The real reason Van Halen demanded the removal of brown M&Ms from the backstage snack bar

You are correct! March 30, 1980 in Pueblo, Colorado, according to the town’s newspaper, the Pueblo Chieftain.

The Chieftain article includes an interview with stagehand Larry Frazier, who worked the show, that confirm’s David Lee Roth’s claim about venue flooring not handling the weight of the band’s stage setup:

Frazier and the other members of Concert Crew built and took down Van Halen’s stage under the direct supervision of Feyline’s people and Van Halen’s production crew.

“It was my first opportunity to be exposed to a (technical) rider and say, ‘Here’s what we have to do,’ ” said Frazier. “As the equipment came in I thought, Wow, this is bigger than life.”

The stage was set up at the far end of Massari Gym, behind the outside border of the basketball court and in front of the emergency exits, according to Frazier.
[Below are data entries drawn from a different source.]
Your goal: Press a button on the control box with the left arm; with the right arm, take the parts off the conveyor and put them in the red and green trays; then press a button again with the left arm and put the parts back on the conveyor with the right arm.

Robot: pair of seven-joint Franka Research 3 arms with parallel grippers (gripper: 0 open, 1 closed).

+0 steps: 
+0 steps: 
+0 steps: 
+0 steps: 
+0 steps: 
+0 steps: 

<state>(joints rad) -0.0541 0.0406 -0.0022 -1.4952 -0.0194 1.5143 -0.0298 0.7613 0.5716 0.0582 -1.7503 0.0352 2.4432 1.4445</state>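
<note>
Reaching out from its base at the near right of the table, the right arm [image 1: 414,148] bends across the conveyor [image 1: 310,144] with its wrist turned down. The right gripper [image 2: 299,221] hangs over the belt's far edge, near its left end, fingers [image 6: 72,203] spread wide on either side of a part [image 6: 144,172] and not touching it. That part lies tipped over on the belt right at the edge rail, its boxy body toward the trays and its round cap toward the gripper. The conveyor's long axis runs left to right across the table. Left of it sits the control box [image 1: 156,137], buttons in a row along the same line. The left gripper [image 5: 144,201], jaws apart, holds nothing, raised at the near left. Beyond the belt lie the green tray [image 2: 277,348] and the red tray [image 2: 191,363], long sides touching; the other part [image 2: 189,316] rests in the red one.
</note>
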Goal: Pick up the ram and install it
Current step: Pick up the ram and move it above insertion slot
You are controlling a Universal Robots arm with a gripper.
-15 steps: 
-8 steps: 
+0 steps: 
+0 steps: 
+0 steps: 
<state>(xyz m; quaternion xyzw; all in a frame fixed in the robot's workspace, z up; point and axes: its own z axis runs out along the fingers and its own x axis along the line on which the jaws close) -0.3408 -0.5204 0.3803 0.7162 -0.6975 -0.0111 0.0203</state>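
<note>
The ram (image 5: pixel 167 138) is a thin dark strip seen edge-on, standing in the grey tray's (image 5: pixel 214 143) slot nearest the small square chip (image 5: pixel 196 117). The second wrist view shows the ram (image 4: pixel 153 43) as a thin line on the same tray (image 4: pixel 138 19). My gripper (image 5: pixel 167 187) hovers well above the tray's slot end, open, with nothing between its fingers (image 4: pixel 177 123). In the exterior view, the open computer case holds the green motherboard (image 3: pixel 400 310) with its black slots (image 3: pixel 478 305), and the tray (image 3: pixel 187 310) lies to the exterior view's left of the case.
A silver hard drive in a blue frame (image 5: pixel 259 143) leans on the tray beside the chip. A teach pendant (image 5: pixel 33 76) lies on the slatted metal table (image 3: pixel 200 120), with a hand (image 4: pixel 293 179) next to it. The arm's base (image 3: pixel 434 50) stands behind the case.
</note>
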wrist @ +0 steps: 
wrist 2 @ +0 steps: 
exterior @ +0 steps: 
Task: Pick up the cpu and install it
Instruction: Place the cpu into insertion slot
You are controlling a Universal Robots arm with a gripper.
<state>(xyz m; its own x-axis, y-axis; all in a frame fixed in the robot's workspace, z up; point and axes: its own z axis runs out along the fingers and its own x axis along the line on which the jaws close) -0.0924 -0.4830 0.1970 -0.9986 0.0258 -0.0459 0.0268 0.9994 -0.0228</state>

The stage was constructed several days prior to the concert and was done with great precision, he said.

“The roadie that brought Feyline’s stage would not allow us to not put pads (plywood) under the legs,” said Frazier. They were sandwiched under them to protect the floor.”

Despite those precautions, the tartan floor was damaged. Van Halen blamed USC, saying the school didn’t realize how much the staging weighed. Frazier said it’s possible some of the pads – all supplied by Feyline – were worn and gave way during the show.

So the brown M&M clause was already in VH’s contract in March, 1980. That’s already months earlier than the earliest date mentioned in the OP. It took 5 minutes to google.

But because the clause was already in the contract by then, this show can’t be the one that inspired the clause.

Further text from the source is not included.